FPIs have been pouring money into the debt market over the past few months following the upcoming inclusion of Indian government bonds in JP Morgan indices. (Representative image)
FPIs had a net investment of Rs 13,347 crore in Indian equities this month (till April 12), according to data from depository institutions.
Foreign investors invested more than 13,300 billion rupees in Indian stocks in the first two weeks of this month, thanks to promising growth prospects and a resilient domestic economy.
VK Vijayakumar, chief investment strategist at Geojit Financial Services, said concerns over upcoming changes in the India-Mauritius tax treaty will weigh on foreign portfolio investor (FPI) inflows in the near term until the details of the new treaty become clear.
Another major concern is the rapidly escalating geopolitical situation in the Middle East, with tensions between Iran and Israel rising.

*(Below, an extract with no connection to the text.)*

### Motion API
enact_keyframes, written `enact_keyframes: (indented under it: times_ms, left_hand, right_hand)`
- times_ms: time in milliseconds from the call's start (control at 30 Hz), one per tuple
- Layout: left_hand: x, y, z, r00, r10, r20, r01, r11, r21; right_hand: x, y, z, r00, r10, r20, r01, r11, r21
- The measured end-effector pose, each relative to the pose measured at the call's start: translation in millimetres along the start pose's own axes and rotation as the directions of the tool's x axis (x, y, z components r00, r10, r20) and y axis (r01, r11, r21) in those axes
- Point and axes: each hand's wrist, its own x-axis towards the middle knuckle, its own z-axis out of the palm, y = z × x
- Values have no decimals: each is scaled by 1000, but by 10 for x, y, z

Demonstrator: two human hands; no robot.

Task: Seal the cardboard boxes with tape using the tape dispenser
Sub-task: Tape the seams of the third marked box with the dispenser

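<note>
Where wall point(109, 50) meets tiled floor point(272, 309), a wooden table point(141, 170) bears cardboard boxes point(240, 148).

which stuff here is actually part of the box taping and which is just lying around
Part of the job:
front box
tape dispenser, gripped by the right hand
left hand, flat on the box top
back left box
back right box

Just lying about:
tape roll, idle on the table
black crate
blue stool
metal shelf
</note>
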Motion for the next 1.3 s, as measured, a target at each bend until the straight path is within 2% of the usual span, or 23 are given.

He added that this would destabilize markets in the short term.
Domestic institutional investors (DIIs) have huge liquidity and Indian retailers and HNIs are very optimistic about Indian markets, so FPI selling will be mostly absorbed by domestic funds.
FPIs had a net investment of Rs 13,347 crore in Indian equities this month (till April 12), according to data from depository institutions.
However, Friday saw FPIs sell off for Rs 8,027 crore amid fears over changes in the India-Mauritius tax treaty.
Himanshu Srivastava, associate director and manager at Morningstar Investment Research India, said several factors may have helped attract large inflows, including Fitch's downgrade of China's sovereign credit rating outlook to negative from stable due to growth concerns.
He added that expectations of a normal monsoon season this year, which could ease inflationary pressures, and a resilient domestic economy with promising growth prospects also helped attract significant inflows.
Besides equities, FPIs had a net investment of Rs 1,522 crore in debt markets during the period under review.
FPIs have been pouring money into the debt market over the past few months following the upcoming inclusion of Indian government bonds in JP Morgan indices.
They invested Rs 13,602 crore in March, Rs 22,419 crore in February and Rs 19,836 crore in January.
JP Morgan Chase announced in September last year that it would add Indian government bonds to its benchmark emerging market index from June 2024.
This landmark inclusion is expected to benefit India by attracting approximately $20-40 billion over the next 18-24 months.
Overall, total inflows so far this year have amounted to Rs 24,241 billion into equity and Rs 57,380 billion into debt markets.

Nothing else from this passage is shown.